In base all'esame di una immagine ad alta definizione, Bastian Eclergy, pur rilevando la qualità del dipinto, conserva dubbi sulla autografia, considerandolo un caso complicato da giudicare (comunicazione del 14 marzo 2022).
Contrari alla attribuzione a Reni sono David M. Stone (comunicazione del 4 giugno 2021) e Angelo Mazza (comunicazione del 14 luglio 2021), che reputano la tela della bottega del maestro. Più precisamente, il dr. Mazza connette l'opera con «la tarda bottega reniana [...] senza che si possa confermare l'attribuzione a Reni stesso, neppure in parte, né meglio precisare l'autore». Marco Horak ritiene che in «particolare la resa del volto» indirizzi «verso un’ipotesi attributiva a Giovanni Andrea Sirani (Bologna, 4 settembre 1610 – Bologna, 21 maggio 1670)», unitamente a «“il particolare bagliore che circonda la testa del Santo”, che può essere considerato una sorta di “marchio di fabbrica” della bottega di Guido Reni, dove Giovanni Andrea Sirani, dopo un breve periodo di formazione presso Giacomo Cavedone, venne accolto divenendo l'allievo prediletto del maestro». Alla figlia di Andrea, Elisabetta Sirani (1638-1665) pensa invece Babette Bohn, reputando la tela un potenziale autografo della pittrice, «ispirato dai numerosi dipinti di Guido Reni che rappresentano santi nel paesaggio (Maria Maddalena, Gerolamo)», e databile a poco dopo il 1660. La paletta non risulta, comunque, nella lista delle opere della Sirani pubblicata da Malvasia nella edizione della Felsina pittrice del 1678 (comunicazioni del 14 luglio 2021).

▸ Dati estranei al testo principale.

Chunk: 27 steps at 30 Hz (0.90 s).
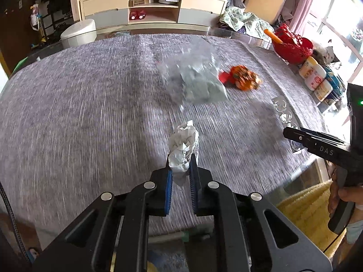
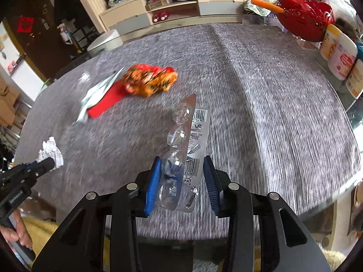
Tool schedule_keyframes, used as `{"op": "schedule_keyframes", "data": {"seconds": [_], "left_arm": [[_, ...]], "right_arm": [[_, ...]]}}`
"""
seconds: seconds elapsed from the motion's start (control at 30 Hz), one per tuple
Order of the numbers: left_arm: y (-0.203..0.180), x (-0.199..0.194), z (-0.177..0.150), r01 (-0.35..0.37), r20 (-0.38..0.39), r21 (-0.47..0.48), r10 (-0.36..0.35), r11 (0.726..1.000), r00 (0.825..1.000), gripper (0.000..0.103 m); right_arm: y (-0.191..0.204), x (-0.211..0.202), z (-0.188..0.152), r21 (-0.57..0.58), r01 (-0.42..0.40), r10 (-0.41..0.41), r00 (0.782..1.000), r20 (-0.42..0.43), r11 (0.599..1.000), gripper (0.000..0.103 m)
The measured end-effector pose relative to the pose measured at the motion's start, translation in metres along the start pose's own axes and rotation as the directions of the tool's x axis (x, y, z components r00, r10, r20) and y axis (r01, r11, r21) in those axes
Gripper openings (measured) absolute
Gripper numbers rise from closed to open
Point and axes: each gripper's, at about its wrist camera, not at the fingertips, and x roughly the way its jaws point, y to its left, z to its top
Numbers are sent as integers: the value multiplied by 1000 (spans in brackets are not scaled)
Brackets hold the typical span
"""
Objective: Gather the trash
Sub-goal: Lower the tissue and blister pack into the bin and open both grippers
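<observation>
Your left gripper (image 1: 180, 170) fingers pinch crumpled paper (image 1: 184, 145) above surface (image 1: 79, 104); right gripper (image 2: 182, 176) fingers, fairly wide, bracket blister pack (image 2: 186, 149), contact unclear; pack may slip. Orange wrapper (image 2: 149, 80) remains on surface

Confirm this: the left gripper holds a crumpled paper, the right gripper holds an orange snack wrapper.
Wrong on the right gripper: the right wrist view shows it holding a clear blister pack. The orange snack wrapper lies on the table. The left gripper does hold crumpled paper.
</observation>
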Motion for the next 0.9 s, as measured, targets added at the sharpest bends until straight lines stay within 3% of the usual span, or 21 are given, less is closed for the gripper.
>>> {"op": "schedule_keyframes", "data": {"seconds": [0.57, 0.9], "left_arm": [[-41, -47, -104, 37, -19, 3, -37, 999, 999, 12], [-54, -39, -151, 50, -70, 13, -49, 999, 996, 12]], "right_arm": [[30, -65, -92, -106, -82, 83, 996, 11, 991, 39], [38, -55, -148, -131, -132, 124, 990, -71, 983, 39]]}}
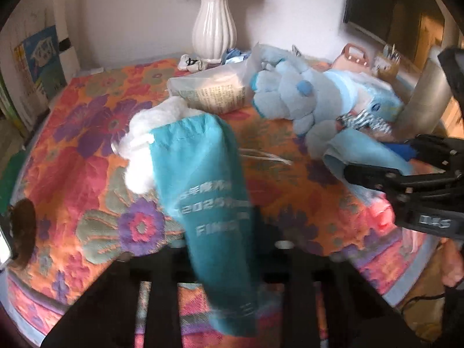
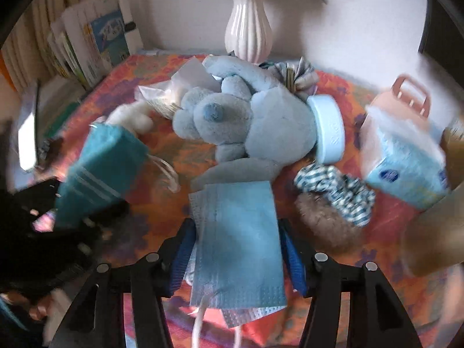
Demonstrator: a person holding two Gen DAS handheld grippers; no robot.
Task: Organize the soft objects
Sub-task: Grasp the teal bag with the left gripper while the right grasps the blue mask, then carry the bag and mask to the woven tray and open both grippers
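Note:
My left gripper [image 1: 223, 240] is shut on a teal drawstring bag [image 1: 203, 179], which hangs tilted above the floral cloth [image 1: 87, 133]. A white fluffy thing [image 1: 145, 133] sticks out of the bag's mouth. The bag hides the fingertips. In the right wrist view the teal bag [image 2: 101, 168] is at the left, with the left gripper [image 2: 58, 203] blurred below it. My right gripper [image 2: 237, 249] stands open, and a stack of light blue face masks [image 2: 237, 232] lies between its blue pads [image 2: 293, 252] on the cloth. A blue plush toy [image 2: 246, 121] lies just beyond the masks.
A white vase [image 2: 249, 29] stands at the back wall. Right of the plush toy lie a pale blue round tin [image 2: 327, 127], a striped scrunchie [image 2: 336, 194], a brown fuzzy one [image 2: 327, 229], a blue tissue pack [image 2: 406, 168] and a pink box [image 2: 406, 92]. Books [image 2: 95, 43] lean at the left.

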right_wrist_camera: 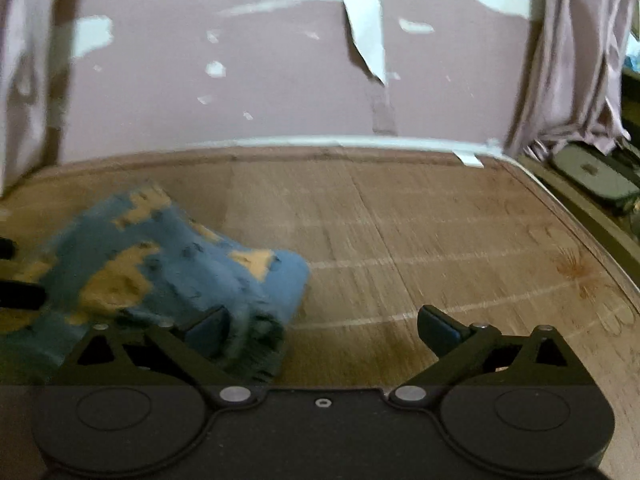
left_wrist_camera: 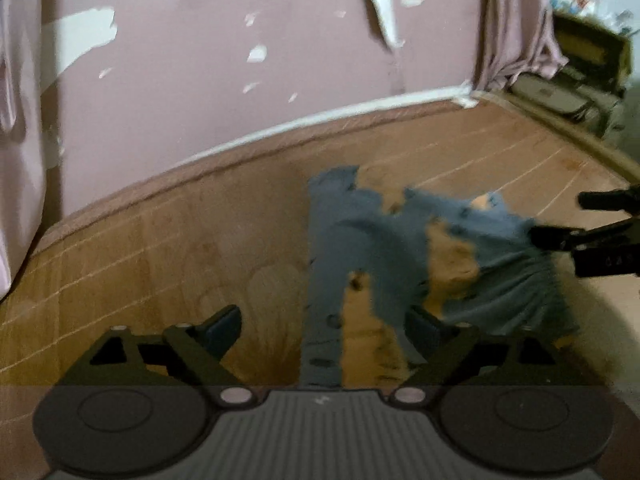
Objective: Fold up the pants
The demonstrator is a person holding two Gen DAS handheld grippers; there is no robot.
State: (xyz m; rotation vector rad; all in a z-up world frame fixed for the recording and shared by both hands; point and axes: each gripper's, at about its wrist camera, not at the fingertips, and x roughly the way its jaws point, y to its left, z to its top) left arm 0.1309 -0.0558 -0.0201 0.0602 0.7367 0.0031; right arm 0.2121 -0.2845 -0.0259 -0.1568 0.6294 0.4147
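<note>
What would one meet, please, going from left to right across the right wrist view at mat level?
Blue and tan patterned pants → bare brown woven mat → reddish flower print on the mat → grey case beyond the mat's edge.

No text can be read with certainty. In the left wrist view, the right gripper (left_wrist_camera: 560, 220) carries a few small pale characters on its black body, near the right edge, but they are too blurred to make out. The right wrist view shows no writing, label or number at all.
</note>
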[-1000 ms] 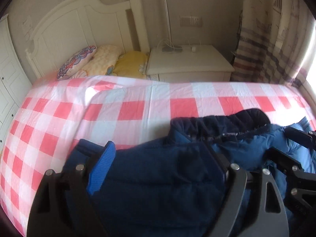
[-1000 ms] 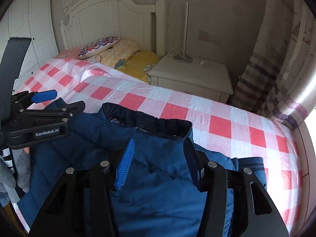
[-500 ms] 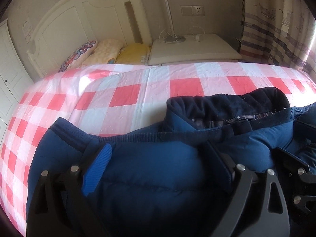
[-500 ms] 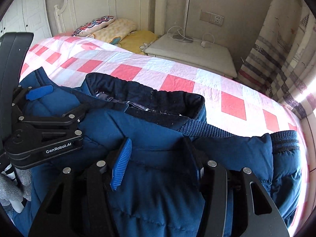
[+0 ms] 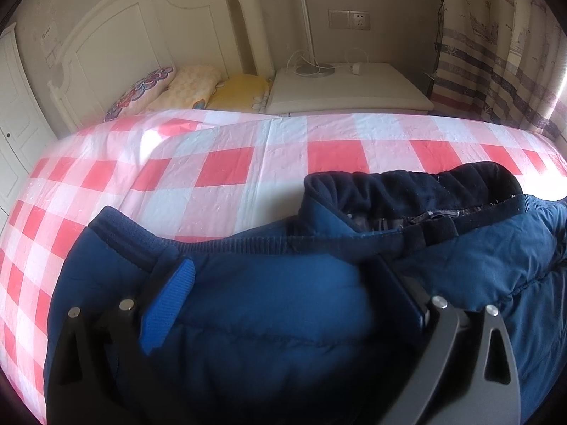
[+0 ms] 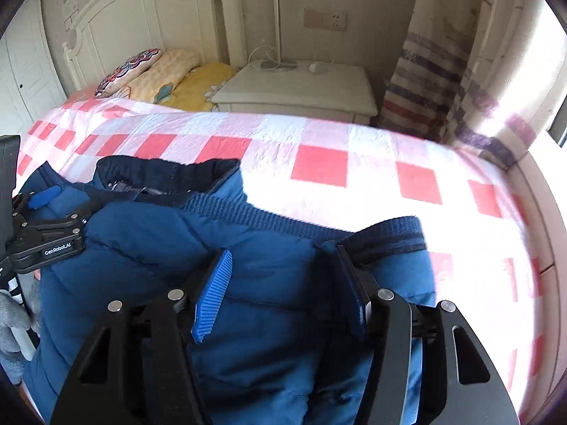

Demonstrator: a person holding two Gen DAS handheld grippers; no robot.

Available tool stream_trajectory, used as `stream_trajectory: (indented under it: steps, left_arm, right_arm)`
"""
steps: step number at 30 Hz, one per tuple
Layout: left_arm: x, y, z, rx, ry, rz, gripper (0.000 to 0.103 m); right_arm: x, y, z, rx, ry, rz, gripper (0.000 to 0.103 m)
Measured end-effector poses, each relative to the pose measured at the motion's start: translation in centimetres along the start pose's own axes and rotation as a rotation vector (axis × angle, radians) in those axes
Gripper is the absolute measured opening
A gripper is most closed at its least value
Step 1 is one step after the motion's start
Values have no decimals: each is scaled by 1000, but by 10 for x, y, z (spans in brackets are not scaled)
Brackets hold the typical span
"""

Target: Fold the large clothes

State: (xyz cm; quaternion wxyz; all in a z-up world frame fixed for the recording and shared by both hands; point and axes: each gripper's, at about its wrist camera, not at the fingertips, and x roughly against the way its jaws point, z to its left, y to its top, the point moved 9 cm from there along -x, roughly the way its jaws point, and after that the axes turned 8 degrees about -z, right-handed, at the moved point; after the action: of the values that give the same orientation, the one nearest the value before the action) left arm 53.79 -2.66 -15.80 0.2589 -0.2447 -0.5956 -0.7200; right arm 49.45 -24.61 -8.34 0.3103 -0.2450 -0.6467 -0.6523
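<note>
My right gripper (image 6: 283, 290) has slid sideways along the blue jacket (image 6: 149, 248), jaws opening over its padding; my left gripper (image 5: 287, 294) is spreading wide above it too.

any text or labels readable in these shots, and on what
"GenRobot.AI": white print on the black body of the left gripper, seen in the right wrist view.
Sticker on the headboard: marks too small to read.
Nothing else legible on the jacket, curtain or wall socket.
</note>
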Motion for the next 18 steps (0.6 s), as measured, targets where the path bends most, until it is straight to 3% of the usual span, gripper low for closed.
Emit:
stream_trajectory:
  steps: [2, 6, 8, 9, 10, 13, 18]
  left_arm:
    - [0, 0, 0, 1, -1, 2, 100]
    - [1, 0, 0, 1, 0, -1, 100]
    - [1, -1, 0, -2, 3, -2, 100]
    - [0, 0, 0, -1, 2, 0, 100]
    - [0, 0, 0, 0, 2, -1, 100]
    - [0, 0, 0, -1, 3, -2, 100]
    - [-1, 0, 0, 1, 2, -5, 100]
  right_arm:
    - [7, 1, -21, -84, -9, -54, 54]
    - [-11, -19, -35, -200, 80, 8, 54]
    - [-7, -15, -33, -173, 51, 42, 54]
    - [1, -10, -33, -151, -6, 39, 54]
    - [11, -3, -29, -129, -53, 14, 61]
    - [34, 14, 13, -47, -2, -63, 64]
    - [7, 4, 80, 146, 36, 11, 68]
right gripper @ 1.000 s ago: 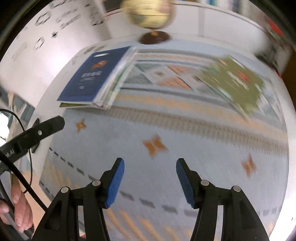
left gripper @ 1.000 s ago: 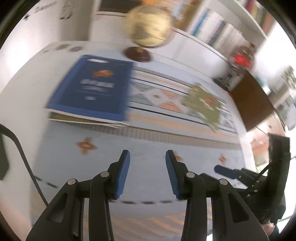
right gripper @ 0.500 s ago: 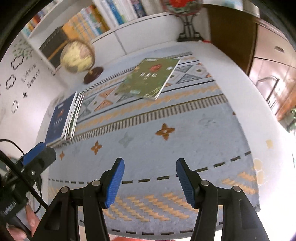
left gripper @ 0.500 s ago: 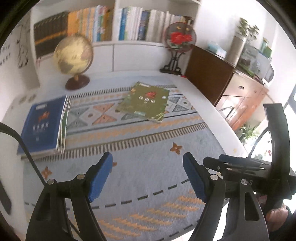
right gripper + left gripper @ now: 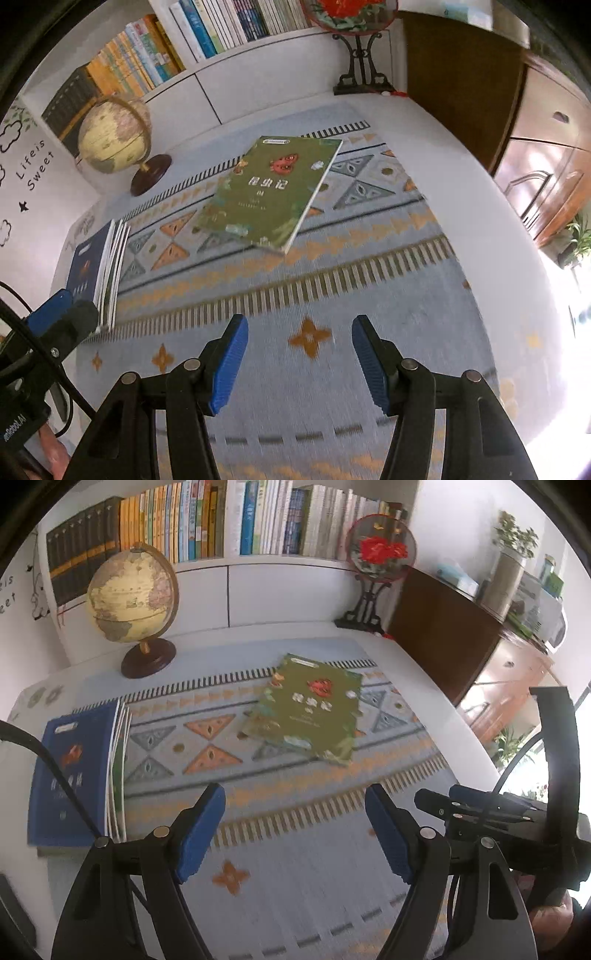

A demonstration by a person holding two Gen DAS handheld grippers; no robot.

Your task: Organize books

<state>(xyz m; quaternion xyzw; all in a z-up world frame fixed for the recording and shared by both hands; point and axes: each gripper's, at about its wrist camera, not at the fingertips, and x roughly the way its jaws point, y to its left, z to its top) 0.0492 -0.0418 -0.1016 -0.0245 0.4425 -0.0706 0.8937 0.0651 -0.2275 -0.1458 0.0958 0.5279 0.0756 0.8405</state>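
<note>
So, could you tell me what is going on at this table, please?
A person is tidying books with a handheld gripper in each hand. Both the left gripper and the right gripper are open and empty, held over the patterned cloth. A green book lies alone mid-table; a blue book tops a stack at the left edge, near the globe.

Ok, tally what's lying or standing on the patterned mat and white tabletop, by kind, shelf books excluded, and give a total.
Green book lying alone: 1
Stack of books with a blue cover on top: 1 stack, number of books unclear
Globe: 1
Round flower screen on a stand: 1
Total: 4
</note>
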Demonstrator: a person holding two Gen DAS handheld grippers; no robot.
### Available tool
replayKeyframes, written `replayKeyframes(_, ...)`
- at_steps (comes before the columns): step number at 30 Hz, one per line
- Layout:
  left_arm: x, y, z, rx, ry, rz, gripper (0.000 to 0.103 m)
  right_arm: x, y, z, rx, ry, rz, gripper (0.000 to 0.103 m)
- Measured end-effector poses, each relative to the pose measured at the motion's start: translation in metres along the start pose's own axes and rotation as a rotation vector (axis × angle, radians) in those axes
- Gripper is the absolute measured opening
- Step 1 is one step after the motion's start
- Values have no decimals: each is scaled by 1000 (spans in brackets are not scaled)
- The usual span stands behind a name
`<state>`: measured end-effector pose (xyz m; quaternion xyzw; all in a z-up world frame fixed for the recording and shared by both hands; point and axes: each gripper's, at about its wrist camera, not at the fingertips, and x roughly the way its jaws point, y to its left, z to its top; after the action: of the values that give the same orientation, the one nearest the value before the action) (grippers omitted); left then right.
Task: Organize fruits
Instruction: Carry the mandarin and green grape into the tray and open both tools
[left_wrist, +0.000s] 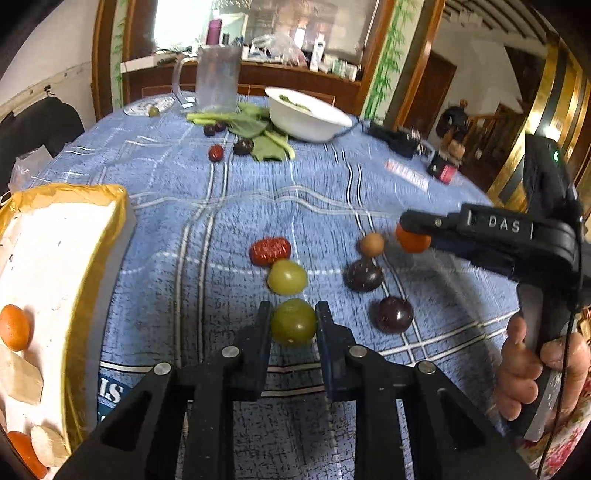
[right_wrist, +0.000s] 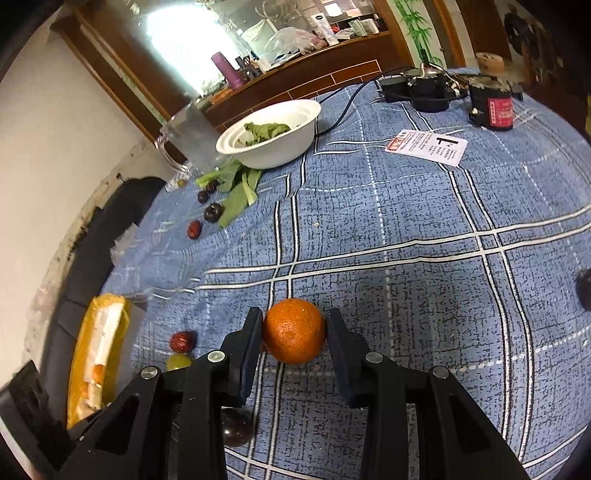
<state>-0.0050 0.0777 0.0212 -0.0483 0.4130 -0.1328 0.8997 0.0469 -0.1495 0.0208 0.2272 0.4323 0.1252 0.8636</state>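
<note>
Left gripper (left_wrist: 293, 314) on green grape (left_wrist: 293, 322)

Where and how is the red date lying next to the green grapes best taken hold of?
Grip the red date across its short middle, jaws on its two long sides, coming down from above. It lies flat on the tablecloth with its long axis running left to right in the left wrist view. A green grape touches its near right edge, so the near jaw probably fits best toward the left end.
</note>
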Motion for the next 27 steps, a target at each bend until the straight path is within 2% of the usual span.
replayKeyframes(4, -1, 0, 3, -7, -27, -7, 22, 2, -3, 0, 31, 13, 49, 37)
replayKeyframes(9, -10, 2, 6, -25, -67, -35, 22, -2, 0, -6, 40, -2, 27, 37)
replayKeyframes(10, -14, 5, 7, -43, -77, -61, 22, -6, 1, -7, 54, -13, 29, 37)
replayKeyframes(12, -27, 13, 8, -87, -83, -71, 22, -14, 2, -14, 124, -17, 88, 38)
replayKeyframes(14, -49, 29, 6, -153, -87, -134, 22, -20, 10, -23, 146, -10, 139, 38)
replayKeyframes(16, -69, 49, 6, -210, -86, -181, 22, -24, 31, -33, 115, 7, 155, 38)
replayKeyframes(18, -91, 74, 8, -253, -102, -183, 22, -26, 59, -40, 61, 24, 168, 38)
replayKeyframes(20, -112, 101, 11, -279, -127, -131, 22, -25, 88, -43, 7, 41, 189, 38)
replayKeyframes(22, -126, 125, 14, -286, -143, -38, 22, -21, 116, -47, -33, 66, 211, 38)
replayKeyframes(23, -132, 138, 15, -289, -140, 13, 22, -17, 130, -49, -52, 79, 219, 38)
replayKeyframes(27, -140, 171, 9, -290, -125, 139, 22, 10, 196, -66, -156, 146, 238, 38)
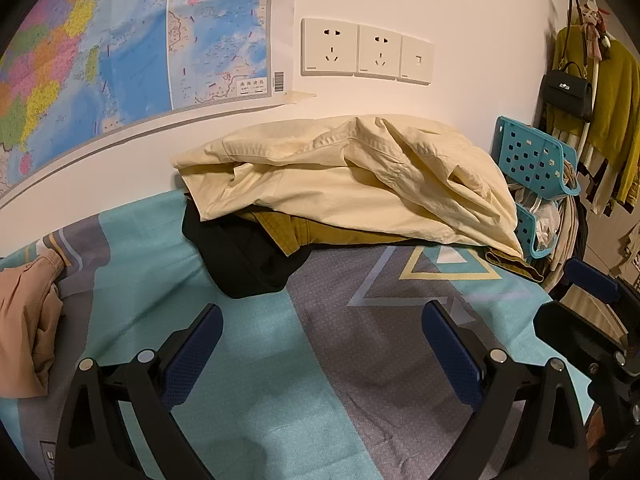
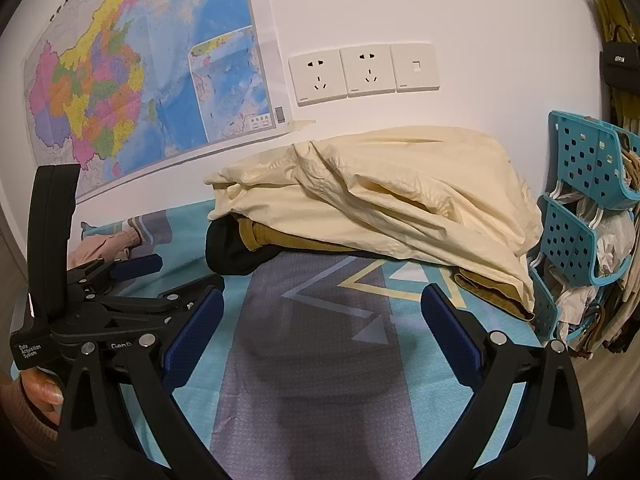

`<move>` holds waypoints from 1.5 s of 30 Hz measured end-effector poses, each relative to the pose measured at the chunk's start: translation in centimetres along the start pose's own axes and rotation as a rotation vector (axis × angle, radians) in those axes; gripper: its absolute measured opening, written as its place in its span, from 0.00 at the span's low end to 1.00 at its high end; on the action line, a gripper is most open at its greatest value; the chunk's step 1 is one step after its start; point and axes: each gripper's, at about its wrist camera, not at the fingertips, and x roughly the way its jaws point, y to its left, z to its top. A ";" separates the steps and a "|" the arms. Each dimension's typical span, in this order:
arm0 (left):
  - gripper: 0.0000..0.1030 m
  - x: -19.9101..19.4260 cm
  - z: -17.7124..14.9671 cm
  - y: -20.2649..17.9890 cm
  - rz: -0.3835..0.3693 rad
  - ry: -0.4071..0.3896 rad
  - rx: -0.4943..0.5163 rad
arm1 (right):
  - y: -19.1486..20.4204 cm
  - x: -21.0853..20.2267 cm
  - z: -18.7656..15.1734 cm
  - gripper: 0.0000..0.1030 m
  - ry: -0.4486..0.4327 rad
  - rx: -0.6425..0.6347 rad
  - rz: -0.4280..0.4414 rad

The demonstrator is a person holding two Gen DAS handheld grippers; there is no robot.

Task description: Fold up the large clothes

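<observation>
L gripper (image 1: pixel 322 344) & R gripper (image 2: pixel 322 326) both spread wide, holding nothing; hovering over bedsheet (image 1: pixel 260 400).

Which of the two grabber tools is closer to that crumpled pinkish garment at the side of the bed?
Left. The left gripper hovers open with the pinkish garment just off to its left; the right gripper, also open, sits farther right, beyond the left one.

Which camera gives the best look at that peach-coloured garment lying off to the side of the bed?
The left wrist view. There the peach garment fills the left edge, crumpled on the patterned bedsheet. In the right wrist view only a small strip of it shows, mostly hidden behind the left gripper.
</observation>
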 end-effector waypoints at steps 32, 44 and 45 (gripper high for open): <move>0.93 2.5 1.6 1.9 -0.011 0.055 -0.057 | 0.2 1.6 2.1 0.95 0.000 -0.089 -0.009; 0.93 5.9 3.3 3.6 0.023 0.085 -0.095 | 1.7 8.2 8.1 0.95 0.026 -0.326 -0.061; 0.93 6.3 3.4 4.0 0.032 0.089 -0.102 | 2.0 9.0 8.7 0.95 0.029 -0.354 -0.067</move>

Daniele Benati, Massimo Pulini e Angelo Mazza hanno visto l'opera dal vero. Gli altri studiosi citati hanno espresso un parere su base fotografica.

Ringraziamo Daniele Benati, Babette Bohn, Bastian Eclergy, David Ekserdjian, Fausto Gozzi, Marco Horak, Angelo Mazza, Emilio Negro, Massimo Pulini, Erich Schleier, David M. Stone, per il prezioso supporto nella catalogazione dell'opera.